Wenzhou fake tycoon Lin Chunping gets life in jail for fraud
The Wenzhou rice trader who invented a fictitious US bank which he claimed to have bought last year has been sentenced to life imprisonment for the separate crime of issuing fabricated tax documents.
The Wenzhou rice trader who invented a fictitious US bank which he claimed to have bought last year has been sentenced to life imprisonment yesterday for the separate crime of issuing fabricated tax documents.
Lin charged firms that bought the fake invoices a levy of between 4 per cent and 6 per cent of the invoices' value.
Lin was also found to have produced false tax rebate invoices worth 850 million yuan, as well as other fabricated vouchers.

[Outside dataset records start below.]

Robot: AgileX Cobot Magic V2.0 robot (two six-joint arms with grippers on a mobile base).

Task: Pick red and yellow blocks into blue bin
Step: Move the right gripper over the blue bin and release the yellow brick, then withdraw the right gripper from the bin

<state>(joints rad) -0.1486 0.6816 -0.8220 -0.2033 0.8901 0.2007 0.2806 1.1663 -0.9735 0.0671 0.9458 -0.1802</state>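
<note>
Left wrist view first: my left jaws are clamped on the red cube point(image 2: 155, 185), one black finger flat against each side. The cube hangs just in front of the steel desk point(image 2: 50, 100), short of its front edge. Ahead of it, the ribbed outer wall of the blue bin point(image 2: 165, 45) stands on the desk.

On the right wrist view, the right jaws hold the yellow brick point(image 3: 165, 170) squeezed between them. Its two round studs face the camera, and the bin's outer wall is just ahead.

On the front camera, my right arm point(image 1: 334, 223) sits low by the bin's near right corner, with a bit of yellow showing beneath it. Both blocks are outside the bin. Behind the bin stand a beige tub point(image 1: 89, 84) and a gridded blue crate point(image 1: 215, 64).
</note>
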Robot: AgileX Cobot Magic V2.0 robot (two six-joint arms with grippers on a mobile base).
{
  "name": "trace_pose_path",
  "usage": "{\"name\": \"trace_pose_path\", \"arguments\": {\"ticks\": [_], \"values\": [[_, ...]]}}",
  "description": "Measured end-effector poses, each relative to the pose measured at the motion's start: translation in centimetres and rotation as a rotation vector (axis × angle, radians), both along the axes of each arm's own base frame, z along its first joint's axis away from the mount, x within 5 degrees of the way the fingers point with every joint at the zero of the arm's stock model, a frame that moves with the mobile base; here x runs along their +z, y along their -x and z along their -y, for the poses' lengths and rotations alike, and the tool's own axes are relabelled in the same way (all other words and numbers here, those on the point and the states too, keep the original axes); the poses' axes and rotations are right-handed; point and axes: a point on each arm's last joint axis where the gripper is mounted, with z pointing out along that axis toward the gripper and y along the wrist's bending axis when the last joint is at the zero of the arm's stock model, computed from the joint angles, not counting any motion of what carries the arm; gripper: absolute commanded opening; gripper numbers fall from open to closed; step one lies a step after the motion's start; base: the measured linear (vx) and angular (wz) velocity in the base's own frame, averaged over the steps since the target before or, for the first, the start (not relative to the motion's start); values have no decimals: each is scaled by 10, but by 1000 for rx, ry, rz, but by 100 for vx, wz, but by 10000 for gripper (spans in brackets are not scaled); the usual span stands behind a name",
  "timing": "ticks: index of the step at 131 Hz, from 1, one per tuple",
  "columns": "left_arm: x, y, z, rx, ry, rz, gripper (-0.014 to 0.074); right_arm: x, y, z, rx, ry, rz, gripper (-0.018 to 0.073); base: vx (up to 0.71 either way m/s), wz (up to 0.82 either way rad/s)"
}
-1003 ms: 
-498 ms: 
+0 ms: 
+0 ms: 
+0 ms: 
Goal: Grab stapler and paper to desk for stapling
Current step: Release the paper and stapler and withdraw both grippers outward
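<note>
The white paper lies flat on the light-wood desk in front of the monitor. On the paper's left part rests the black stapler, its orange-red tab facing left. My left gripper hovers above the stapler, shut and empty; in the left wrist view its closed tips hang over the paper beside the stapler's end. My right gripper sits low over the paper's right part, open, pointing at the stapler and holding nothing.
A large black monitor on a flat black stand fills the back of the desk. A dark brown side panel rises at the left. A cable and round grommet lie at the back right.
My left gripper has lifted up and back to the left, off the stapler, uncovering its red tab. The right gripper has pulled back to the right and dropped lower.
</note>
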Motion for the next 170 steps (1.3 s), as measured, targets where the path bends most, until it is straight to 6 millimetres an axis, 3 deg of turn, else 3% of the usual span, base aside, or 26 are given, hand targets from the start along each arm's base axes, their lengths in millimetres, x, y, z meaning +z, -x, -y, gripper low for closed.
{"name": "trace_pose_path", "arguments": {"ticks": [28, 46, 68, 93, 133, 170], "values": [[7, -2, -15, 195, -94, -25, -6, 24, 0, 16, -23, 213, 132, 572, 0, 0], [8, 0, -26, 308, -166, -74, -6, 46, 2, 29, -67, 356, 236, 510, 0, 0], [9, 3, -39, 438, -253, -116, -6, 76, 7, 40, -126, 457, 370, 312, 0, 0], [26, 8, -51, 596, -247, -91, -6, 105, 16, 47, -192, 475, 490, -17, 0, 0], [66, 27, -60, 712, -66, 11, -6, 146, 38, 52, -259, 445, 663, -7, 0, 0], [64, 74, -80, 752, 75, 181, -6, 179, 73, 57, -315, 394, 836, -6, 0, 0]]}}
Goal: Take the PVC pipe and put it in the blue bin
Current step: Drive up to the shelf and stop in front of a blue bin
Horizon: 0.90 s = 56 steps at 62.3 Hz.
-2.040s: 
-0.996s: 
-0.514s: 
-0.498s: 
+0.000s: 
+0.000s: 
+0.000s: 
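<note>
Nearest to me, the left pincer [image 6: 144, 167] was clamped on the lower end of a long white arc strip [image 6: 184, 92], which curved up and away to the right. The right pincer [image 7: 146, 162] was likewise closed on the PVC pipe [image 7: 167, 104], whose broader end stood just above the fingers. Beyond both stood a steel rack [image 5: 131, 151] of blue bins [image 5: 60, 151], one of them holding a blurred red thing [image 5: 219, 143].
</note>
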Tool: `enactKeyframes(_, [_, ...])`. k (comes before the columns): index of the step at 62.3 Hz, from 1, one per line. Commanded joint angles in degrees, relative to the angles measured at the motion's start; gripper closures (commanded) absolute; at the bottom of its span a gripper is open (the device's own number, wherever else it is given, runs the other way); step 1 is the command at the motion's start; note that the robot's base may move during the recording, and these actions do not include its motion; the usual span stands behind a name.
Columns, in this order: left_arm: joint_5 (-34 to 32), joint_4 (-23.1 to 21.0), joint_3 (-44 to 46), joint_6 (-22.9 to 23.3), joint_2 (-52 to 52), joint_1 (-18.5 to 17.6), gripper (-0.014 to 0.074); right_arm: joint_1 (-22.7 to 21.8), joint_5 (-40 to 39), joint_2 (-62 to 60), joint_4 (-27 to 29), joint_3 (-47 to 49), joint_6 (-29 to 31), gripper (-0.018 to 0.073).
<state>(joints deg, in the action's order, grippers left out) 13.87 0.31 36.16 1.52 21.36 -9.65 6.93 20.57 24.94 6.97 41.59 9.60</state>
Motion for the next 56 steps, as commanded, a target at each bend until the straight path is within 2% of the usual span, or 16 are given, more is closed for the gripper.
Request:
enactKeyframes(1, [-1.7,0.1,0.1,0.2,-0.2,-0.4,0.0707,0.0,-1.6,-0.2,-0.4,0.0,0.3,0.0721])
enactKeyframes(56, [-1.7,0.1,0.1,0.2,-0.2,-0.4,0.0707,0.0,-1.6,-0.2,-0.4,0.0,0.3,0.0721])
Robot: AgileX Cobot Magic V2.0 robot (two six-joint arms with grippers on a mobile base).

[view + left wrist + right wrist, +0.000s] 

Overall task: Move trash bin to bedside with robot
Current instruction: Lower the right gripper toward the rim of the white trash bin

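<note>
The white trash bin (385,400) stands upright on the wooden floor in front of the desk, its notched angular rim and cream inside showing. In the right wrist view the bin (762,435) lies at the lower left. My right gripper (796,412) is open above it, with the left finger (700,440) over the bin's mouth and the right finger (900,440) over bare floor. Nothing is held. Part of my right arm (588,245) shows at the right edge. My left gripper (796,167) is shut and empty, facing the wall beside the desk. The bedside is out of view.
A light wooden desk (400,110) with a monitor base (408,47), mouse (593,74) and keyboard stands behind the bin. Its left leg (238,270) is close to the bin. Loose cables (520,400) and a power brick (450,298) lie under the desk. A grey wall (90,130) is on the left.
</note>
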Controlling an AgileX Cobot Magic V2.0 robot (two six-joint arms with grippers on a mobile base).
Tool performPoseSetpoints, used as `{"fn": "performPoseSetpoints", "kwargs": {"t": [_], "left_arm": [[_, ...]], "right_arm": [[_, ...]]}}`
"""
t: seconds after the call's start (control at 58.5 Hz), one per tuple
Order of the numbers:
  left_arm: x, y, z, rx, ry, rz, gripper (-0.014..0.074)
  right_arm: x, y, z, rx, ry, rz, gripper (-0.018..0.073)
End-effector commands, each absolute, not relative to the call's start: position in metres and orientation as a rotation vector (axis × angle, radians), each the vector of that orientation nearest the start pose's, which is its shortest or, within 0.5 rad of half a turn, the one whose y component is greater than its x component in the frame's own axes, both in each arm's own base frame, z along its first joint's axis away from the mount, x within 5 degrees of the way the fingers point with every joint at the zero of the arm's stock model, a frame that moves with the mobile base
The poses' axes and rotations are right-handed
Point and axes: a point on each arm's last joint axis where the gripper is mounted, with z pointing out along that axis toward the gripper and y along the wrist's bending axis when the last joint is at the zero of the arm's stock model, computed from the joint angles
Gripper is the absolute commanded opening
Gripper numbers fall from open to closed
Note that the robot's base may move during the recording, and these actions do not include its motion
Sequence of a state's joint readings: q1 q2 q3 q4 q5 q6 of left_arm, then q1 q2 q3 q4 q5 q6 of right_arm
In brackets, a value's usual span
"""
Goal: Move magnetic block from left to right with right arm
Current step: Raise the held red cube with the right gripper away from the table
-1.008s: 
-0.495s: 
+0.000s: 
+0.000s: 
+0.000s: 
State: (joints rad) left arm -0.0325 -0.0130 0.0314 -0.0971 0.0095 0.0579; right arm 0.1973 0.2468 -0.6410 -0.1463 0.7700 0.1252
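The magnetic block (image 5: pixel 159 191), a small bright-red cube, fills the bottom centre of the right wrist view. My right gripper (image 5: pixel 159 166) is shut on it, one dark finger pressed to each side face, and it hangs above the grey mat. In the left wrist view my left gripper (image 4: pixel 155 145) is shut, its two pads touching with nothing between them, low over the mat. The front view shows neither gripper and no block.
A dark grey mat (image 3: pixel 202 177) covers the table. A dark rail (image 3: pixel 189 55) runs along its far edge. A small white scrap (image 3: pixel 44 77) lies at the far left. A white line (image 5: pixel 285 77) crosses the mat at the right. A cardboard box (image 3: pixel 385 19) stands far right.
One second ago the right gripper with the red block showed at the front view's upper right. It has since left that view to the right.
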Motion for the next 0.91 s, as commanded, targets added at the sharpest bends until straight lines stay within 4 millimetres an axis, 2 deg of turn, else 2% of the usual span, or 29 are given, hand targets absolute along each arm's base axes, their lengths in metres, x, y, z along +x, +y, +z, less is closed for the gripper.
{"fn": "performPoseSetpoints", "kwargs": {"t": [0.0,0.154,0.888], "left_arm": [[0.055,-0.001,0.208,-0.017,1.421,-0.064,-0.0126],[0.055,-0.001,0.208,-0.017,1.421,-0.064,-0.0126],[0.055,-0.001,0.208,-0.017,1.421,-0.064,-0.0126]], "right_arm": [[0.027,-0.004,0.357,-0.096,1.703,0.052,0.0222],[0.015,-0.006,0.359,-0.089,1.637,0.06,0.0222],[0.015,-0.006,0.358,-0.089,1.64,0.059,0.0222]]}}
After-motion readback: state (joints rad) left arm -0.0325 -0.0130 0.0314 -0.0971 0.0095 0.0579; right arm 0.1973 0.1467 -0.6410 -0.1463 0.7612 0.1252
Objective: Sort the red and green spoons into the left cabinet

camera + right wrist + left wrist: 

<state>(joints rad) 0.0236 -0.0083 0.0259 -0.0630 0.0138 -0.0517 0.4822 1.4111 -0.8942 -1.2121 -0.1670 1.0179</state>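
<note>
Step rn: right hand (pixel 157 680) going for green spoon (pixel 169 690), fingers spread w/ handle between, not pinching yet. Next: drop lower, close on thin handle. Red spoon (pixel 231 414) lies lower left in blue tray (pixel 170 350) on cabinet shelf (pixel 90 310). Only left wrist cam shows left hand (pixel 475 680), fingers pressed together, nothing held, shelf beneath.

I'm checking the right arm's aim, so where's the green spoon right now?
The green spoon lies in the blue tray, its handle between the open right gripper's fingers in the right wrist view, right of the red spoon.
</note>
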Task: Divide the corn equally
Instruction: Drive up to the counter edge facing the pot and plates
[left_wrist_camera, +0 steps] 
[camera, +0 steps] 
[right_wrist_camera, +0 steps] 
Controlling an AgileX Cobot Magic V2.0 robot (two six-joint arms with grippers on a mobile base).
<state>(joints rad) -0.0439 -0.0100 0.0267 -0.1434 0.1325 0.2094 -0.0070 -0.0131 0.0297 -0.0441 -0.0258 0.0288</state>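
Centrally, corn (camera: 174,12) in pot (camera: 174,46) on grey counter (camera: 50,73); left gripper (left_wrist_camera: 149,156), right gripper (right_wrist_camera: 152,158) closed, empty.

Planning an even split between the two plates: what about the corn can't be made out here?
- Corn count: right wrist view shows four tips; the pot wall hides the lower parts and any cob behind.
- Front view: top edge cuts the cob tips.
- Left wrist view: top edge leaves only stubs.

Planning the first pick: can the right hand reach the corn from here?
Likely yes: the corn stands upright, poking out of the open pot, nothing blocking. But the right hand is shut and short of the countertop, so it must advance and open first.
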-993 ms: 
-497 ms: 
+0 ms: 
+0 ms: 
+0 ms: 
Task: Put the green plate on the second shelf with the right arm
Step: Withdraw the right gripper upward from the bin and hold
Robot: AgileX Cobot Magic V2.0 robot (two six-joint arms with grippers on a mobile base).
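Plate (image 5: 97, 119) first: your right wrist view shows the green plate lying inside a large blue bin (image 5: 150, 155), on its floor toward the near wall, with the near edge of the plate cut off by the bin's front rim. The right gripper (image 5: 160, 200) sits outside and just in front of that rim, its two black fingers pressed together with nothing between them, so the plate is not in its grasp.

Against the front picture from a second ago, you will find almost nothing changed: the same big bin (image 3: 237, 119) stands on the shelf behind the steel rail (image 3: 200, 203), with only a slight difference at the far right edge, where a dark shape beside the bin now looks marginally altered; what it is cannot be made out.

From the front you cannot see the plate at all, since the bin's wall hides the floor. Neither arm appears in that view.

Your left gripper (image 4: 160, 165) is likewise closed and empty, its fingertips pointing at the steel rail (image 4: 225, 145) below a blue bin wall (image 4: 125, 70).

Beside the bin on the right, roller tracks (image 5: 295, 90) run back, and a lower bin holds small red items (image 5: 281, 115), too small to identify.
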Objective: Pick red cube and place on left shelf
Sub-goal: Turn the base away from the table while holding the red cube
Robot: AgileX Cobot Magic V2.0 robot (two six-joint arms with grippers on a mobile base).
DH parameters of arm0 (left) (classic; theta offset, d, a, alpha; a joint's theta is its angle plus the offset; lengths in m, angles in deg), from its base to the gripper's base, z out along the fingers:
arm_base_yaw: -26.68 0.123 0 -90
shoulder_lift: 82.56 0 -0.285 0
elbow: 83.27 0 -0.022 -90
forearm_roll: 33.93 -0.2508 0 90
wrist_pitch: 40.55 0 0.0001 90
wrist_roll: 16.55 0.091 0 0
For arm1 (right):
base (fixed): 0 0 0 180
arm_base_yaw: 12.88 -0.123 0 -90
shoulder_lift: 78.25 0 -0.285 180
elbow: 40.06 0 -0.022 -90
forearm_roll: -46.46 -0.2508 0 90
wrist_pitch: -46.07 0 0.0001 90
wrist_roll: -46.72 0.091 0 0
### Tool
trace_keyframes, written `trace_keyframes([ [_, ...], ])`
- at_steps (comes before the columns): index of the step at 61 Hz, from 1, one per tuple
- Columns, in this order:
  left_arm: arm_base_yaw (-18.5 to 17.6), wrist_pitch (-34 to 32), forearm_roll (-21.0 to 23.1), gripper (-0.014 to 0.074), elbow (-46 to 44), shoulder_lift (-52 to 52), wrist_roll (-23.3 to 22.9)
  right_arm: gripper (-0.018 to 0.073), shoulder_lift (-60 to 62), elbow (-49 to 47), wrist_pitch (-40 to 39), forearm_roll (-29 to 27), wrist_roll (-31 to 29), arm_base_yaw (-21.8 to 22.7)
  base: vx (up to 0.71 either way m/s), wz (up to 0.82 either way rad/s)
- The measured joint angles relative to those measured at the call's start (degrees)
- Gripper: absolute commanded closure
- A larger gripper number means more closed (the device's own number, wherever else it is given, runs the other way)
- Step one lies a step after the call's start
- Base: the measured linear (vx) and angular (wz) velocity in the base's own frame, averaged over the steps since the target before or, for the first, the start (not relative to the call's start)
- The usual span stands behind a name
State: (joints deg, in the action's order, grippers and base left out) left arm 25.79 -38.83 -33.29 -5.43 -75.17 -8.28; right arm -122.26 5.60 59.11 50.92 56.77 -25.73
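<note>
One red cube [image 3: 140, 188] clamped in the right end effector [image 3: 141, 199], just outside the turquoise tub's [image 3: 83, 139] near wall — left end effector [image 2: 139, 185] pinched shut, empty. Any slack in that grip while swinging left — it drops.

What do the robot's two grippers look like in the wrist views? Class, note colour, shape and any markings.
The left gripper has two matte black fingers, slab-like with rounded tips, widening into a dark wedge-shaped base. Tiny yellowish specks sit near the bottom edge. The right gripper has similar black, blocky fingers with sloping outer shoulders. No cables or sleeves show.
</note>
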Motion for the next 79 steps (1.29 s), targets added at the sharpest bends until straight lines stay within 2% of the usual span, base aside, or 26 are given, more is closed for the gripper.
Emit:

China News Services reported that the faked tax documents had defrauded the authorities of an estimated total of 190 million yuan in tax.
Another six accomplices were given jail terms of less than 10 years, while two were acquitted.
Lin was hailed last year as a role model by the local government after he claimed to have bought the fictitious "Atlantic Bank of America in Delaware" for US$60 million. Wenzhou, a city in Zhejiang renowned for its entrepreneurs, even made him a member of its Chinese People's Political Consultative Conference.
But state media soon uncovered the hoax. Lin fled the city in May last year and was apprehended the following month in Zhuhai, Guangdong.